Documentation/admin-guide/cgroup-v2.rst | 6 ++++-- kernel/cgroup/cpuset.c | 16 +++++++++++++--- 2 files changed, 17 insertions(+), 5 deletions(-)
Creation of a cpuset partition or adding more CPUs to an existing
partition will take CPUs away from other cpusets outside of the
partition leaving less CPUs for the others. So it is a privileged
operation that non-privileged users shouldn't be allowed to do.

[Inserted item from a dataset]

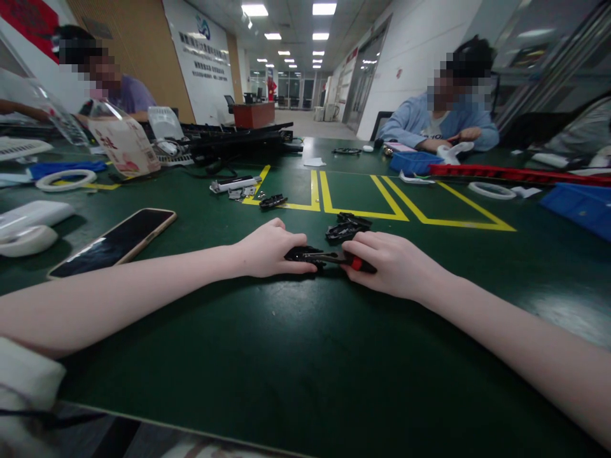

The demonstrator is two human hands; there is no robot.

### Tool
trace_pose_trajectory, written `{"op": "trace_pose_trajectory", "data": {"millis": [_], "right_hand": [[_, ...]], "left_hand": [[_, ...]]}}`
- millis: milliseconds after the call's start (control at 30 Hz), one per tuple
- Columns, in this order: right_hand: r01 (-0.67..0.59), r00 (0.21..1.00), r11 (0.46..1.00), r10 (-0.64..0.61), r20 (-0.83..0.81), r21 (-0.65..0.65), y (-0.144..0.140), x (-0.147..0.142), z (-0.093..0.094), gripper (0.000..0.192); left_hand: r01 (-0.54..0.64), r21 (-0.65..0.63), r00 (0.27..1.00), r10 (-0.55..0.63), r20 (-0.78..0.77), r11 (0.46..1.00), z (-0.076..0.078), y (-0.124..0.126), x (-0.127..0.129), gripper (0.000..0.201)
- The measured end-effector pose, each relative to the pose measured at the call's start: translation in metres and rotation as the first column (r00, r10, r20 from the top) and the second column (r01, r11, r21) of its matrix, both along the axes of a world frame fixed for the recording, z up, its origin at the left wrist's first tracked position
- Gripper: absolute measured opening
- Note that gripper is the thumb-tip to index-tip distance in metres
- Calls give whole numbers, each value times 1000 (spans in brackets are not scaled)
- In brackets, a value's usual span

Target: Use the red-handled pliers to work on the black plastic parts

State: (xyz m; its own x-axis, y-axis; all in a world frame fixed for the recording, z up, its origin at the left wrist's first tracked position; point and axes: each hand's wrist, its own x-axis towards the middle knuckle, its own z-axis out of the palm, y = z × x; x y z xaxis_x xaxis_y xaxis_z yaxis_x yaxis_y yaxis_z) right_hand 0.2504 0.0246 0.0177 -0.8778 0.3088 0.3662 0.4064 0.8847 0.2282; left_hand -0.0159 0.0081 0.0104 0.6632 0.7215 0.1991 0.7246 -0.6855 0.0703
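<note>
My left hand [270, 249] lies on the green table [305, 356] and holds down a small black plastic part [300, 254]. My right hand [389, 262] grips a screwdriver with a red and black handle [356, 263]; its shaft points left into the black part. Both forearms rest flat on the table. A loose pile of similar black parts [347, 227] sits just behind my hands.
A phone [114, 242] lies face up at the left, with white casings [28, 222] beside it. Further back are another black part [273, 201], blue trays [580, 205], a red strip [515, 173] and yellow floor-tape lines. Two other people sit at the far side.
</note>
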Motion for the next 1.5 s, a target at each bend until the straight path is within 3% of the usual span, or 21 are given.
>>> {"op": "trace_pose_trajectory", "data": {"millis": [700,1500], "right_hand": [[33,999,999,-33,-25,-31,1,3,-1,23],[46,999,994,-49,-24,-104,1,2,3,19]], "left_hand": [[-69,-28,998,68,-5,997,3,-2,2,47],[-13,13,1000,13,-7,1000,2,-2,1,42]]}}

Currently, remote partition code has check for CAP_SYS_ADMIN capability
before allowing such operations, but not for local partition. This leaves
a security hole in case cpuset.cpus.partition of a cpuset is chown'ed
to a non-root user and its parent cpuset happens to be a partition root.

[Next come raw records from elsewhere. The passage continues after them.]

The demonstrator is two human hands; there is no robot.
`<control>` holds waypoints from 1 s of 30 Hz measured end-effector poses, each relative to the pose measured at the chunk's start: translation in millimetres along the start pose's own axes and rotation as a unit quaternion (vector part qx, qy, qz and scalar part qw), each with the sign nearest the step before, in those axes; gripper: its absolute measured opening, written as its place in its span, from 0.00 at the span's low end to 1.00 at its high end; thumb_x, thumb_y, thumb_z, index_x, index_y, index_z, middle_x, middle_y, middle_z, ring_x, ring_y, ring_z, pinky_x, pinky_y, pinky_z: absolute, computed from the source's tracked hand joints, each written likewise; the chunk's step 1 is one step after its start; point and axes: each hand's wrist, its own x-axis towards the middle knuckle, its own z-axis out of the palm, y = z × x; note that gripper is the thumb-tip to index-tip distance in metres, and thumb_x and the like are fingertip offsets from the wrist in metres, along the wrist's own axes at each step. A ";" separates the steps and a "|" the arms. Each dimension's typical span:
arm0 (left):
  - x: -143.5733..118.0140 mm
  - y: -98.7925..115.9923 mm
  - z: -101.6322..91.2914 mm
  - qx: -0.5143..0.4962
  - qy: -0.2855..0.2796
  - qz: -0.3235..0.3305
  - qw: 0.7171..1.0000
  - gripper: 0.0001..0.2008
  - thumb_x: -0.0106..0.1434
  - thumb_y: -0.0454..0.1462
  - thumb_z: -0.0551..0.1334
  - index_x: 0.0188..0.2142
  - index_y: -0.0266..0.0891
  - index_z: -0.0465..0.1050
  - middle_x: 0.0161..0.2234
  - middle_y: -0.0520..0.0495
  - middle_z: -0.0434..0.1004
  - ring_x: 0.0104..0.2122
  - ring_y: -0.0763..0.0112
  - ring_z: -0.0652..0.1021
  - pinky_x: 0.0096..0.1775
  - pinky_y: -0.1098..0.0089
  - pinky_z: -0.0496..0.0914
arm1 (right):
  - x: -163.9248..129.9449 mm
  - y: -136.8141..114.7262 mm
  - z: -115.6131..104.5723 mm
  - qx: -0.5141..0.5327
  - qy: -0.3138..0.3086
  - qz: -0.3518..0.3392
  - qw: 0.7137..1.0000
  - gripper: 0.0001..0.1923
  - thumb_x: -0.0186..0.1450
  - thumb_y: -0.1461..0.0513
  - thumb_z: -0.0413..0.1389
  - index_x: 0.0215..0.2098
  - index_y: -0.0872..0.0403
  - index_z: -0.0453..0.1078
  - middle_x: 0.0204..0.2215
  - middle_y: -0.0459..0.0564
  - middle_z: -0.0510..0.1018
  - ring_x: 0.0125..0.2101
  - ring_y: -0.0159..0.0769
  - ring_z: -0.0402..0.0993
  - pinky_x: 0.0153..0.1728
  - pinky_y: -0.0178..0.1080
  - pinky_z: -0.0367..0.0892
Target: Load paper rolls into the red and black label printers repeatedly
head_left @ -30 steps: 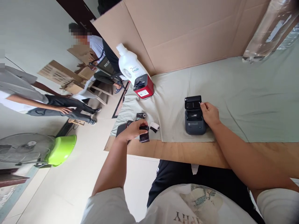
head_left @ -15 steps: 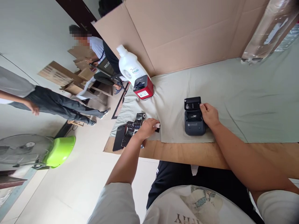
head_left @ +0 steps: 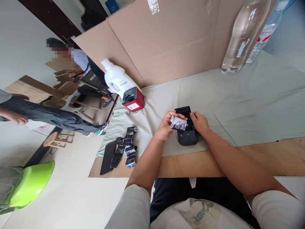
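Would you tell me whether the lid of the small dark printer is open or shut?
Open: the dark printer has its lid tipped back behind the body.

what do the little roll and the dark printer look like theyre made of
The roll in the left hand looks like matte white paper, wound with dark print on it. The printer under the right hand looks like matte dark plastic, with smooth moulded edges.
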 end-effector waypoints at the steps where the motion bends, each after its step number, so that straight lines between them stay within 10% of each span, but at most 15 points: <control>1: 2.8 -6.6 3.6 -0.002 0.015 0.014 1.000 0.31 0.43 0.49 0.77 0.38 0.43 0.62 0.44 0.46 0.74 0.48 0.57 0.79 0.45 0.62 0.72 | 0.1 0.0 0.1 0.003 -0.004 0.005 1.000 0.22 0.68 0.48 0.44 0.38 0.52 0.74 0.35 0.55 0.82 0.36 0.43 0.74 0.35 0.41 0.63; 7: 0.0 -30.1 1.0 0.009 0.089 0.068 0.994 0.25 0.48 0.47 0.75 0.36 0.42 0.63 0.40 0.49 0.73 0.46 0.63 0.78 0.46 0.65 0.70 | -5.4 0.1 2.3 0.101 0.061 -0.031 0.993 0.21 0.65 0.50 0.49 0.46 0.55 0.71 0.43 0.58 0.79 0.41 0.44 0.74 0.43 0.46 0.68; 14: -4.5 -33.1 -4.6 0.081 0.150 0.079 0.982 0.27 0.54 0.48 0.71 0.49 0.45 0.64 0.41 0.50 0.72 0.39 0.70 0.75 0.44 0.67 0.69 | -34.2 -28.8 -15.8 0.125 0.048 -0.303 0.943 0.30 0.58 0.45 0.60 0.53 0.50 0.68 0.50 0.59 0.75 0.51 0.52 0.69 0.51 0.54 0.67; 22: -7.2 -33.4 -6.0 0.055 0.129 0.040 0.989 0.28 0.54 0.44 0.67 0.51 0.45 0.60 0.33 0.53 0.71 0.33 0.72 0.73 0.38 0.69 0.69 | -21.7 -20.8 -10.9 0.301 -0.008 -0.031 0.953 0.16 0.60 0.48 0.56 0.38 0.50 0.67 0.27 0.45 0.74 0.26 0.35 0.73 0.31 0.42 0.70; 30: -9.3 -27.8 -6.1 0.072 0.103 0.009 0.992 0.28 0.57 0.42 0.59 0.58 0.42 0.66 0.46 0.45 0.74 0.40 0.66 0.75 0.40 0.67 0.68 | -21.7 -24.0 -16.0 0.387 -0.067 -0.077 0.917 0.25 0.55 0.48 0.65 0.45 0.48 0.67 0.35 0.48 0.79 0.38 0.37 0.76 0.40 0.42 0.72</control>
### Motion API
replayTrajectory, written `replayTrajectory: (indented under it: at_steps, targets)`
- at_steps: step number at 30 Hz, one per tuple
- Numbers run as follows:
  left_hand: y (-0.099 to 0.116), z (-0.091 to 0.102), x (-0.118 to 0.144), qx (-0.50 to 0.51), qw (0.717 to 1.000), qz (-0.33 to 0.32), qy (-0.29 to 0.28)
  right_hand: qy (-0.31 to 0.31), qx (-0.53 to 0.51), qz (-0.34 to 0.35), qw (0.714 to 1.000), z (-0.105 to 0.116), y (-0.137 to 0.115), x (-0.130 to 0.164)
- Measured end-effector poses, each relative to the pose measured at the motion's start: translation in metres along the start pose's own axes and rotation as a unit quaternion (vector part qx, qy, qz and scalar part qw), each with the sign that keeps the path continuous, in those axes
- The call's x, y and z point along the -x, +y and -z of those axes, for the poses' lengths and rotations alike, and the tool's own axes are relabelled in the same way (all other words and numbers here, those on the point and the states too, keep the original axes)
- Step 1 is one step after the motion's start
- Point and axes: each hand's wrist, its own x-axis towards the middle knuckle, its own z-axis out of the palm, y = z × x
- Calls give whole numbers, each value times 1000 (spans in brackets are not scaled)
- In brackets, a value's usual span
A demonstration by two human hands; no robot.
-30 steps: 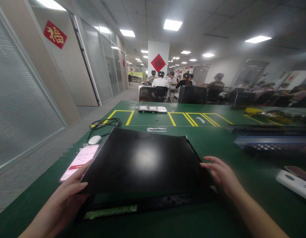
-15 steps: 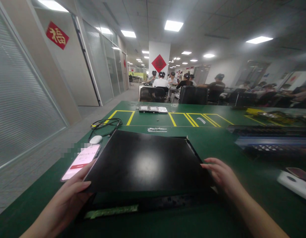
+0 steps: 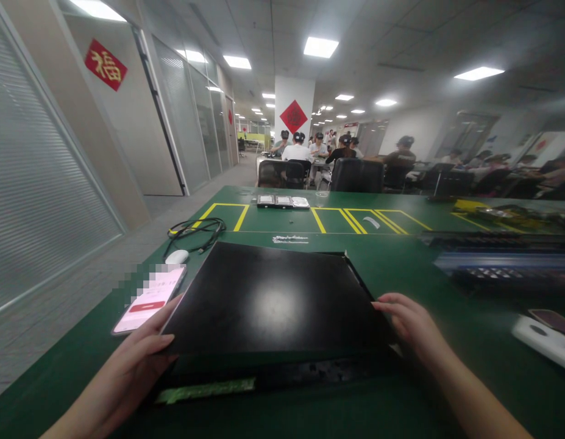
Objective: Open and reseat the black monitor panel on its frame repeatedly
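Lying at the near left edge of the green table (image 3: pixel 401 262), a phone (image 3: pixel 149 294) shows a lit pink screen, with a white mouse (image 3: pixel 177 256) and a coil of black cable (image 3: pixel 195 229) beyond it toward the far left corner. Just beside the phone, the left hand (image 3: pixel 127 372) grips the near left corner of a flat black panel (image 3: pixel 273 299), thumb on top and fingers underneath, out of sight. That panel sits tilted over a black chassis (image 3: pixel 282 375) at the near middle of the table, its near edge raised so a green circuit strip (image 3: pixel 204 390) shows below. At the panel's right edge, the right hand (image 3: pixel 410 326) rests with fingers curled loosely against the side, neither spread wide nor clenched. Farther right, a long black-and-blue unit (image 3: pixel 506 262) lies along the right side, and a white device (image 3: pixel 545 338) sits near the right edge. Three small trays (image 3: pixel 282 201) lie at the far edge between yellow floor-tape lines, and seated people fill the room beyond.
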Motion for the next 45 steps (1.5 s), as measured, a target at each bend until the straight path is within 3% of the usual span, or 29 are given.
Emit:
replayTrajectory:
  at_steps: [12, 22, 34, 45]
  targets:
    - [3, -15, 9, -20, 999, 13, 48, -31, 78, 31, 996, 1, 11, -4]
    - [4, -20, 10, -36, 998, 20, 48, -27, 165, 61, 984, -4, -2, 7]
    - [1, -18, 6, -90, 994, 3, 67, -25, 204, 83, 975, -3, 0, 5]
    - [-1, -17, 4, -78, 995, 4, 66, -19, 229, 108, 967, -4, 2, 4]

Add such privilege check for local partition too to close such a hole.
Also update Documentation/admin-guide/cgroup-v2.rst to clarify the
intention.
With this patch applied, any attempt to enable partition or add CPUs
to an existing local or remote partition by an unprivileged user will
invalidate the partition even if writing to cpuset control files are
allowed.
Fixes: ee8dde0cd2ce ("cpuset: Add new v2 cpuset.sched.partition flag")
Reported-by: Xie Maoyi <maoyi.xie@ntu.edu.sg>
Signed-off-by: Waiman Long <longman@redhat.com>
---
Documentation/admin-guide/cgroup-v2.rst | 6 ++++--
kernel/cgroup/cpuset.c | 16 +++++++++++++---
2 files changed, 17 insertions(+), 5 deletions(-)

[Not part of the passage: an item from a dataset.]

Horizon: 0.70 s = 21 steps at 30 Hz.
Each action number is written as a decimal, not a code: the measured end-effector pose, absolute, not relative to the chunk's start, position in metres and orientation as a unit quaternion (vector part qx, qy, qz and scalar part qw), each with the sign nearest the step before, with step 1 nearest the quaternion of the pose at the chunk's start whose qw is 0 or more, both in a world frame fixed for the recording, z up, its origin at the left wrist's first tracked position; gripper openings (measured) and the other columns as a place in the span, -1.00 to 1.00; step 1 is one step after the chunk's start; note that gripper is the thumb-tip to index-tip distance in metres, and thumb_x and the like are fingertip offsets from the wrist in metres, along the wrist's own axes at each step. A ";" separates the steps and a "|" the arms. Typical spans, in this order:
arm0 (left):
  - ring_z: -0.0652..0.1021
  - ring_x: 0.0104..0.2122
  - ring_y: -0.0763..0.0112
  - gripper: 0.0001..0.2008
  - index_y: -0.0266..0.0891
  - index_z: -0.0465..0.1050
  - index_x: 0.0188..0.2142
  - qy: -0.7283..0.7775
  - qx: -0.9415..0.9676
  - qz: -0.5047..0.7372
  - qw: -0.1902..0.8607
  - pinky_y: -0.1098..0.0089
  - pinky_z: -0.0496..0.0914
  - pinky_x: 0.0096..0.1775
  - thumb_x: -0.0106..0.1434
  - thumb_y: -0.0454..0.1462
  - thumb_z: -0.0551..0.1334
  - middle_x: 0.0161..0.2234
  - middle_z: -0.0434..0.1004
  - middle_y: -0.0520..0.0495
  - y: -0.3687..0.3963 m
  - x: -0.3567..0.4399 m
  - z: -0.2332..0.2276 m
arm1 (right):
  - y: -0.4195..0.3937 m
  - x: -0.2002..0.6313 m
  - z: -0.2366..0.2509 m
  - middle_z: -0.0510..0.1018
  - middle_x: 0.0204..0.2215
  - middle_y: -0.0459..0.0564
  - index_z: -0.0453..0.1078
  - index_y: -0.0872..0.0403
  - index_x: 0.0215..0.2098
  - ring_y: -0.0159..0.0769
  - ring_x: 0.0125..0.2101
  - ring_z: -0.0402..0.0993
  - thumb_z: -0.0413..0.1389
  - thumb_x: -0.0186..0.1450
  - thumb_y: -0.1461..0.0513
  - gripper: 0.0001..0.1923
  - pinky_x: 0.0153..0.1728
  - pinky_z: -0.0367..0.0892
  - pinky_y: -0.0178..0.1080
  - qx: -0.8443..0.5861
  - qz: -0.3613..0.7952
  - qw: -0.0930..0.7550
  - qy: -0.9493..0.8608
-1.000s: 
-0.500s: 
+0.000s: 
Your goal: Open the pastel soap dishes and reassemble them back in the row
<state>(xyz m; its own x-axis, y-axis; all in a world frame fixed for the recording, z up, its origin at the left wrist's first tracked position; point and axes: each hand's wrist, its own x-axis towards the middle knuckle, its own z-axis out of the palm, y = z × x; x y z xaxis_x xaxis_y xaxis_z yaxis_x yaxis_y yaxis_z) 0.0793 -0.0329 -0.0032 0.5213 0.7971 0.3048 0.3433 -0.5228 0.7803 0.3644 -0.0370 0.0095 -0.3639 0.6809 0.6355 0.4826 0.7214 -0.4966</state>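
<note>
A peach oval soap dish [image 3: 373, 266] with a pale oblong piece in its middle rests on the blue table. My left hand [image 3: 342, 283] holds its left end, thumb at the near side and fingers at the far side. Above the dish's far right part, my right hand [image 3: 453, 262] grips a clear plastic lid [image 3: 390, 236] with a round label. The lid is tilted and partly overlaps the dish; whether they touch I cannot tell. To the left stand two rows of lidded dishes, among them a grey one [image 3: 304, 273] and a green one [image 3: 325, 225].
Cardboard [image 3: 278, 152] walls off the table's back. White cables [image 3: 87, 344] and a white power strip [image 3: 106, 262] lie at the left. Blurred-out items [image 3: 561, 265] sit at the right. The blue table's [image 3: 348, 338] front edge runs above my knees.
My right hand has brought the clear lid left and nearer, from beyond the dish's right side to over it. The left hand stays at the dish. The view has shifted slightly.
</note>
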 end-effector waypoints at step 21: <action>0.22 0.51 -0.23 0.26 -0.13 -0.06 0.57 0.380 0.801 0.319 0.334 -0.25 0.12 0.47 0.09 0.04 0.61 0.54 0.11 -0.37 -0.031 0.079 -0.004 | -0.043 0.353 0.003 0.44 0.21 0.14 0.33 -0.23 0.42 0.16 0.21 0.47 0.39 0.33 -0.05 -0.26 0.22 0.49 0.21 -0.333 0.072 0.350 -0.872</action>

diff --git a/Documentation/admin-guide/cgroup-v2.rst b/Documentation/admin-guide/cgroup-v2.rst
index 6efd0095ed99..df58557902db 100644
--- a/Documentation/admin-guide/cgroup-v2.rst
+++ b/Documentation/admin-guide/cgroup-v2.rst
@@ -2599,8 +2599,10 @@ Cpuset Interface Files
cpuset.cpus.partition
A read-write single value file which exists on non-root
- cpuset-enabled cgroups. This flag is owned by the parent cgroup
- and is not delegatable.
+ cpuset-enabled cgroups. This file is owned by the parent cgroup
+ and is not delegatable. Any partition operations that take CPUs
+ away from other cpusets outside of a partition is not allowed
+ without privilege.
It accepts only the following input values when written to.
diff --git a/kernel/cgroup/cpuset.c b/kernel/cgroup/cpuset.c
index e3a081a07c6d..5fc8555f2046 100644
--- a/kernel/cgroup/cpuset.c
+++ b/kernel/cgroup/cpuset.c
@@ -57,7 +57,7 @@ static const char * const perr_strings[] = {
[PERR_HOTPLUG] = "No cpu available due to hotplug",
[PERR_CPUSEMPTY] = "cpuset.cpus and cpuset.cpus.exclusive are empty",
[PERR_HKEEPING] = "partition config conflicts with housekeeping setup",
- [PERR_ACCESS] = "Enable partition not permitted",
+ [PERR_ACCESS] = "Partition operation not permitted",
[PERR_REMOTE] = "Have remote partition underneath",
};
@@ -1740,6 +1740,8 @@ static int update_parent_effective_cpumask(struct cpuset *cs, int cmd,
nocpu = tasks_nocpu_error(parent, cs, xcpus);
if ((cmd == partcmd_enable) || (cmd == partcmd_enablei)) {
+ if (!capable(CAP_SYS_ADMIN))
+ return PERR_ACCESS;
/*
* Need to call compute_excpus() in case
* exclusive_cpus not set. Sibling conflict should only happen
@@ -1833,12 +1835,18 @@ static int update_parent_effective_cpumask(struct cpuset *cs, int cmd,
parent->effective_xcpus);
}
+ /*
+ * Taking CPUs away from parent is not allowed without privilege
+ */
+ if (deleting && !capable(CAP_SYS_ADMIN))
+ part_error = PERR_ACCESS;
+
/*
* TBD: Invalidate a currently valid child root partition may
* still break isolated_cpus_can_update() rule if parent is an
* isolated partition.
*/
- if (is_partition_valid(cs) && (old_prs != parent_prs)) {
+ else if (is_partition_valid(cs) && (old_prs != parent_prs)) {
if ((parent_prs == PRS_ROOT) &&
/* Adding to parent means removing isolated CPUs */
!isolated_cpus_can_update(tmp->delmask, tmp->addmask))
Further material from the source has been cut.